= Your instructions =
Set down the data that follows, exactly and completely.

= Stored data =
════════

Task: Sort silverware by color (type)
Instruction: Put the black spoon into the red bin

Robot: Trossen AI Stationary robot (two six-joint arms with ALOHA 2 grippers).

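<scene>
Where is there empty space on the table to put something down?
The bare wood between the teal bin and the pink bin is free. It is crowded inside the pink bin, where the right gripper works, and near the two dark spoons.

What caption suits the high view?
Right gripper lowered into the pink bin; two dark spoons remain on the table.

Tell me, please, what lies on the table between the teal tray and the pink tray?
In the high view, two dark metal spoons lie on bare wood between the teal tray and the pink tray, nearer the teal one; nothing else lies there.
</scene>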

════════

= Task answer =
Task: Sort silverware by color (type)
Instruction: Put the black spoon into the red bin

Robot: Trossen AI Stationary robot (two six-joint arms with ALOHA 2 grippers).

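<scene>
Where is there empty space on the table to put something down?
The bare wood between the teal bin and the pink bin is free. It is crowded inside the pink bin, where the right gripper works, and near the two dark spoons.

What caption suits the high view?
Right gripper lowered into the pink bin; two dark spoons remain on the table.

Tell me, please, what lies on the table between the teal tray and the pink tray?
In the high view, two dark metal spoons lie on bare wood between the teal tray and the pink tray, nearer the teal one; nothing else lies there.
</scene>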

This exercise is now complete.